### TASK TO CARRY OUT
Return copies of the lines below that mention "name".

[Items listed in a dataset]
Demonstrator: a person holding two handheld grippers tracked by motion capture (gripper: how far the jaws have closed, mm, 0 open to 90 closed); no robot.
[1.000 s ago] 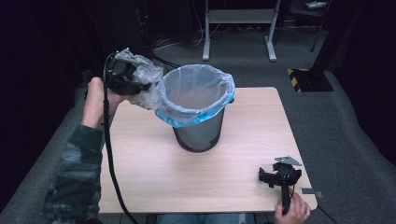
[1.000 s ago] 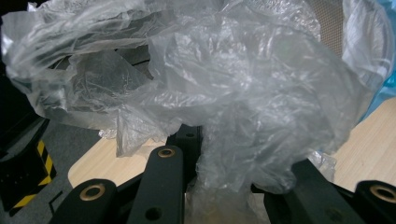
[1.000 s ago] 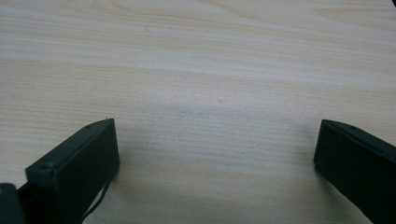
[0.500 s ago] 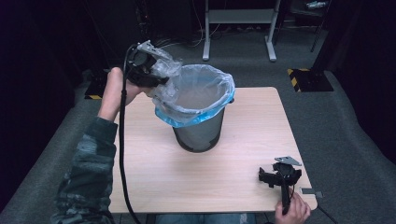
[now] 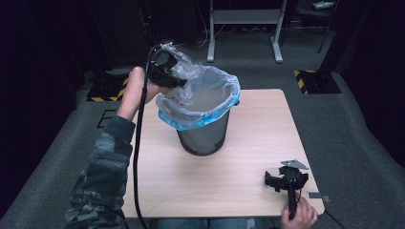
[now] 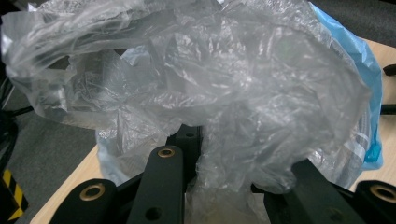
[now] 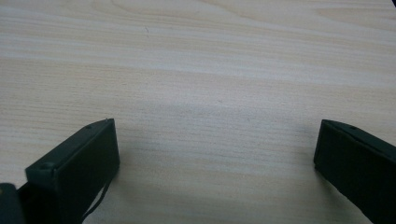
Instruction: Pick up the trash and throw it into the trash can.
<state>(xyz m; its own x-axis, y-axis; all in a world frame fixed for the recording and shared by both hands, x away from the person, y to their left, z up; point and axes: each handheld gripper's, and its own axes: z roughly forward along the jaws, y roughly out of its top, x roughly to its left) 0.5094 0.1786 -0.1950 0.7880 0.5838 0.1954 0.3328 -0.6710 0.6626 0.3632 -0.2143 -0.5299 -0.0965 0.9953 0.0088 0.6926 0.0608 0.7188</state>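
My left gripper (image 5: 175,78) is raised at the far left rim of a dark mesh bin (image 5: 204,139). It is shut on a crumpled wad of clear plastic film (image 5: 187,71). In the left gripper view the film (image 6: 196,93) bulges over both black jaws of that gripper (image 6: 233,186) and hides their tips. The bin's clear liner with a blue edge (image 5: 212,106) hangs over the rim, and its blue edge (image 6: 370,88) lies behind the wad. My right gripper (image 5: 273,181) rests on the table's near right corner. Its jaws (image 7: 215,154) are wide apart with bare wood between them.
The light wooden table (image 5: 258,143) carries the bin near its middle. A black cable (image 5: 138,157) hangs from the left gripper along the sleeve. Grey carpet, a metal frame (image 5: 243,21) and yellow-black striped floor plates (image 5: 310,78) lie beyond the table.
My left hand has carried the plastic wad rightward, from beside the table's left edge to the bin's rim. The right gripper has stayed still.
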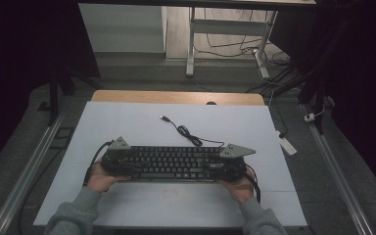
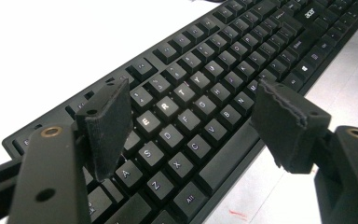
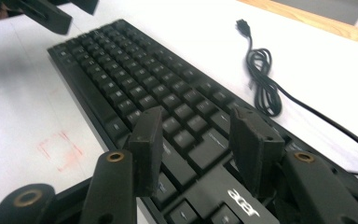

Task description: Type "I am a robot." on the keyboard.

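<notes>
The left tool (image 1: 119,159) hovered over the left end of the black keyboard (image 1: 176,162), its pads (image 2: 106,122) spread wide and pinching nothing; the letter rows from A to T lay just beneath and between them, and the front edge of the board ran under the far pad. The keyboard lay flat and crosswise on the white counter (image 1: 127,122), reaching from this tool to the other. Behind it, its cable (image 1: 186,132) ran away from the tools in a loose coil, unplugged. The right tool (image 1: 227,164) stood over the right end, near the maker's logo (image 3: 244,201), its pads (image 3: 147,149) likewise spread and closed on nothing.

The board looked stiff, light and long, so it would likely lift level only if taken at both ends together. The keys would give and rock under a pad; the firmer hold appeared to be the front and back edges of the frame. The smooth plastic might slip, and the trailing cable could drag.
</notes>
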Demonstrator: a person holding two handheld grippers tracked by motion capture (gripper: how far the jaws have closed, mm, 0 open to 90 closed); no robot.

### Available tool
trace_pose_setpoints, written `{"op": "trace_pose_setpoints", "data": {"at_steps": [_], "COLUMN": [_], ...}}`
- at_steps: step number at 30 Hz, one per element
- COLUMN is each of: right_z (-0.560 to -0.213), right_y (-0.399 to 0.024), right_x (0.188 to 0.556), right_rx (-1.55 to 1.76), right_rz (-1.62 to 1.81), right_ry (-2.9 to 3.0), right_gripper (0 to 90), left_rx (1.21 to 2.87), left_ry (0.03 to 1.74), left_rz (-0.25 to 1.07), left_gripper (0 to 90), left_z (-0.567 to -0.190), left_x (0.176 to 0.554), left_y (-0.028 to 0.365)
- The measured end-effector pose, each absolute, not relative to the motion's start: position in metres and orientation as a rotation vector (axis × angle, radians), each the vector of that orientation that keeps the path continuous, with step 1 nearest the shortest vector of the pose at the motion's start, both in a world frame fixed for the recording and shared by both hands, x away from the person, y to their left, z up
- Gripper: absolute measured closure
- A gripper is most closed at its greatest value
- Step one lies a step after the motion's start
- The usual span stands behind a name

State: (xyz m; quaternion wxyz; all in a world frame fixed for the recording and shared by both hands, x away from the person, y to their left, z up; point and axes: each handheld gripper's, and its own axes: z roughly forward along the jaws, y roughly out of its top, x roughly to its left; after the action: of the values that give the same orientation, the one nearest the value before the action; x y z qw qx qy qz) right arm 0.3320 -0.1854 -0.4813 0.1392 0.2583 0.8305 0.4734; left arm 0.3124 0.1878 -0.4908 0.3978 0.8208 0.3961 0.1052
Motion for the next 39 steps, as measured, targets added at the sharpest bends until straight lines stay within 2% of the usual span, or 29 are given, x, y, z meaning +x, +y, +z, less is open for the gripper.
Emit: {"op": "trace_pose_setpoints", "data": {"at_steps": [6, 13, 17, 39], "right_z": [-0.478, -0.476, -0.476, -0.492], "right_y": [-0.175, -0.161, -0.156, -0.110], "right_x": [0.334, 0.337, 0.339, 0.359], "right_rx": [0.718, 0.686, 0.678, 0.672], "right_rz": [1.400, 1.386, 1.374, 1.286], "right_ry": [2.420, 2.452, 2.461, 2.545], "right_gripper": [64.6, 82.3, 89.3, 89.3], "left_rx": [2.085, 2.090, 2.091, 2.096], "left_ry": [1.000, 1.000, 0.999, 1.001], "left_rz": [0.265, 0.266, 0.267, 0.271], "left_gripper": [28.8, 28.7, 28.7, 28.5], "left_z": [-0.491, -0.492, -0.492, -0.493], "left_x": [0.312, 0.313, 0.313, 0.312], "left_y": [0.186, 0.186, 0.186, 0.185]}}
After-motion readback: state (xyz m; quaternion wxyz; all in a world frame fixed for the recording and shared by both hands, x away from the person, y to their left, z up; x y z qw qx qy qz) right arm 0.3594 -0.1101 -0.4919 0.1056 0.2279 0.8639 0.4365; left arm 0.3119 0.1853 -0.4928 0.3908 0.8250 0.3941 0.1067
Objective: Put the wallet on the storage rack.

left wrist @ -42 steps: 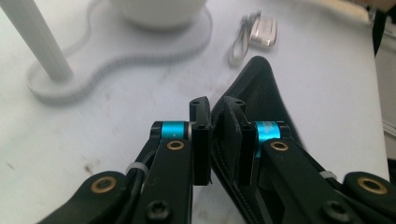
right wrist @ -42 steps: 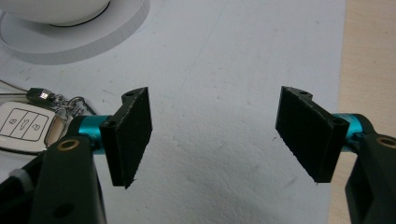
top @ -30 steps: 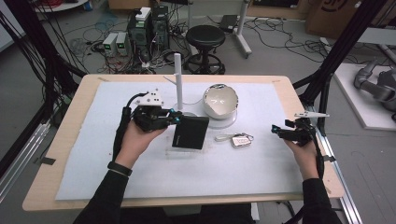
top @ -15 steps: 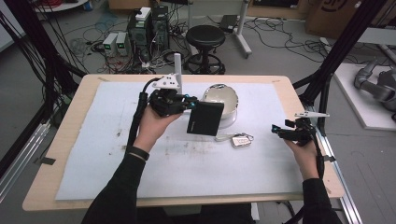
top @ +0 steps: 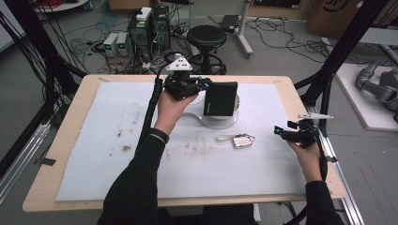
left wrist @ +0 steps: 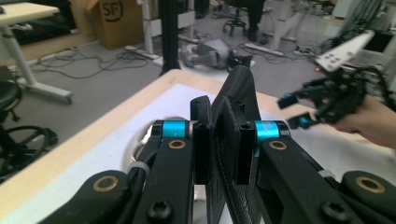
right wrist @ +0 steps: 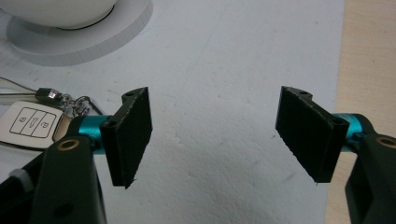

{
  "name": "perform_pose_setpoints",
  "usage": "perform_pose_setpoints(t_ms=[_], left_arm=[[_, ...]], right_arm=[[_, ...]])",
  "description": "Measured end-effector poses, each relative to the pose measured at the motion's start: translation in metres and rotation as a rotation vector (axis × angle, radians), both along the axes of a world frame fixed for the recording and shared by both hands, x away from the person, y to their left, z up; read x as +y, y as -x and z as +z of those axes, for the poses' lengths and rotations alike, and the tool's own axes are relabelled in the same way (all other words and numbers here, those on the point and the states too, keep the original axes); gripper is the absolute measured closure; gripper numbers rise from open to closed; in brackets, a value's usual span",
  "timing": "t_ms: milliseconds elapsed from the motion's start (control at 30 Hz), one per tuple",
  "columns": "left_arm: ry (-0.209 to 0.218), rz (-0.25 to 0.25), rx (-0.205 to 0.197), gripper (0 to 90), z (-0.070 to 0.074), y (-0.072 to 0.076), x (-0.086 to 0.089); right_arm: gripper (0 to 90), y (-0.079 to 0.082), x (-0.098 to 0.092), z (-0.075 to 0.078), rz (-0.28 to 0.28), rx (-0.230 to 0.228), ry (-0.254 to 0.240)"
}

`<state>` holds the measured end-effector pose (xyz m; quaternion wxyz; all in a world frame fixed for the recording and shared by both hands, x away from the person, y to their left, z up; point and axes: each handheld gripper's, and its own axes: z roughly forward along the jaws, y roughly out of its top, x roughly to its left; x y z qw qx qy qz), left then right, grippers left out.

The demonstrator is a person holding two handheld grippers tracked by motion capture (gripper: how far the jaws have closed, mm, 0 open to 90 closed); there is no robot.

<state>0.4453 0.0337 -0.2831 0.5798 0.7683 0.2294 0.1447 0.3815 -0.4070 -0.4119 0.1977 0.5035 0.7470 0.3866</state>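
Jaws of the left gripper [top: 202,86] pinch one flat, black, square wallet [top: 221,98], held upright above the round white bowl [top: 218,121] at upper centre. The right gripper [top: 286,132], at right, has its jaws spread over the rough white mat [top: 117,140]. One white key fob [top: 242,141] lies at centre.

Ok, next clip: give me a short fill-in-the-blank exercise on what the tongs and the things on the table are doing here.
1. The left tongs are shut on a flat ____ wallet, held above the table.
2. The right tongs stand ____ with nothing between them.
3. The car key lies on the white mat, between the white bowl and the ____ tongs.

Missing words: black; open; right
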Motion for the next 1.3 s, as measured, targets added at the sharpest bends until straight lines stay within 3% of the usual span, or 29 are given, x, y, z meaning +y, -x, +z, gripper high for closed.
perform_pose_setpoints(t_ms=[167,433,700,833,1067,1133,1200,1300], left_arm=[[-0.009,0.041,-0.032,82.4,-0.005,-0.017,-0.012],[-0.006,0.047,-0.049,82.4,-0.016,-0.033,-0.028],[0.002,0.035,-0.075,82.4,-0.021,-0.042,-0.042],[-0.039,0.042,-0.094,82.3,-0.027,-0.046,-0.044],[-0.045,0.044,-0.098,82.2,-0.036,-0.050,-0.047],[-0.046,0.046,-0.077,82.0,-0.038,-0.051,-0.046],[-0.044,0.049,-0.041,76.6,-0.042,-0.051,-0.043],[-0.044,0.078,-0.013,58.0,-0.042,-0.048,-0.037]], right_arm=[[27.6,0.004,-0.002,0.002,-0.002,-0.007,-0.011],[27.6,0.005,-0.001,0.001,0.007,-0.013,-0.006],[27.6,0.006,-0.003,0.001,0.003,-0.011,-0.010],[27.6,0.007,-0.004,0.000,0.000,-0.010,-0.014],[27.6,0.007,-0.004,0.000,0.002,-0.009,-0.011],[27.6,0.007,-0.005,0.000,-0.001,-0.007,-0.013],[27.6,0.008,-0.006,-0.001,0.001,-0.006,-0.013],[27.6,0.007,-0.006,-0.001,-0.004,-0.003,-0.014]])
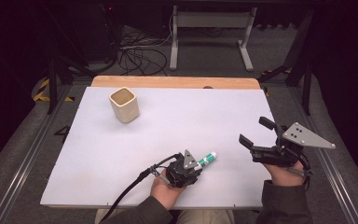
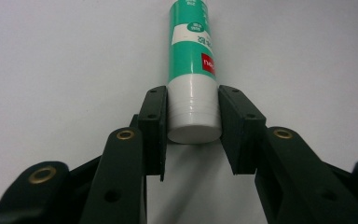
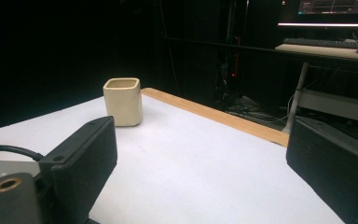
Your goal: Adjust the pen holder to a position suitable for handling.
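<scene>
We're gripping the glue stick at its white cap end.
Left tool (image 2: 193, 135) is clamping the glue stick (image 2: 192, 60), lying on the white surface (image 1: 121, 149) near us; it's looking light, rigid, slick plastic, so we're holding squarely. Right tool (image 1: 256, 140) is hovering with jaws wide, empty; cup (image 1: 124, 104) well apart.

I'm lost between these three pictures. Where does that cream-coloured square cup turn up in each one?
High view: the cream cup stands upright at the upper left of the white table, near the wooden edge strip.
Left gripper view: look elsewhere for the cup; here the left gripper clamps a green and white tube.
Right gripper view: the cup stands left of centre, beyond the open jaws.
Shared landmark: the wooden strip along the table's far edge.
</scene>
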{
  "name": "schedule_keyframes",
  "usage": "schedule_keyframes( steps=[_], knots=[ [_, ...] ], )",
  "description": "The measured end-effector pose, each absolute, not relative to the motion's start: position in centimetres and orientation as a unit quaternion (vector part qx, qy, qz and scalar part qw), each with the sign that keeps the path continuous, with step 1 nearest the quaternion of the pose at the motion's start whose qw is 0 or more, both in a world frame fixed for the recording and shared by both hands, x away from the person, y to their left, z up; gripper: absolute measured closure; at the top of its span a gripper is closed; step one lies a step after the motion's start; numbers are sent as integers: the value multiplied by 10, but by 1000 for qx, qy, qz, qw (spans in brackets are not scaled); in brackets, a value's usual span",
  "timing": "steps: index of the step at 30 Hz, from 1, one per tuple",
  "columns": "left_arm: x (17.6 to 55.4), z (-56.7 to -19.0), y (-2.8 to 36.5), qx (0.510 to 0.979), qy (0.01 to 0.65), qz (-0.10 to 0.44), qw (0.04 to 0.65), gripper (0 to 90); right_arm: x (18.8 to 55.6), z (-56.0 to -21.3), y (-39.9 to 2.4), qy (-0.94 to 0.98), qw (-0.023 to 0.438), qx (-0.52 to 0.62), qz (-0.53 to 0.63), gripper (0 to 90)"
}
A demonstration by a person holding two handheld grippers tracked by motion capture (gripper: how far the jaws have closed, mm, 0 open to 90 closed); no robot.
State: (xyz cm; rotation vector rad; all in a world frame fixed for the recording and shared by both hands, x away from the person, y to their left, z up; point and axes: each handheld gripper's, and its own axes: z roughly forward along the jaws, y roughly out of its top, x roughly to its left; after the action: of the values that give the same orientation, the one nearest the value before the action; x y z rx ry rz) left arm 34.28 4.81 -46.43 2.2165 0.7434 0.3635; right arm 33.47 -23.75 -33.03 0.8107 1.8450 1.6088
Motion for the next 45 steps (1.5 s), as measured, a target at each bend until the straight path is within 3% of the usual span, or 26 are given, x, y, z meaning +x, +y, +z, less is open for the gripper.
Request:
schedule_keyframes(
  steps=[13,36,45],
  knots=[
    [346,-442,60,852,283,143,417,652,335,-334,-236,709,286,270,586,141],
    [352,-397,71,827,277,131,472,652,344,-355,-216,762,243,201,566,177],
    [356,-379,75,818,273,127,490,652,344,-364,-200,781,251,172,545,274]
  ],
)
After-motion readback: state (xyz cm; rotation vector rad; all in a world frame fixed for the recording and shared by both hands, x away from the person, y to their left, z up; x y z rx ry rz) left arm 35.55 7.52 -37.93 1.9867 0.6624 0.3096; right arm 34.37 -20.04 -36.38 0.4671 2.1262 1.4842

### RESULT
- The usual span stands behind a name
  "name": "perform_pose_setpoints",
  "name": "schedule_keyframes",

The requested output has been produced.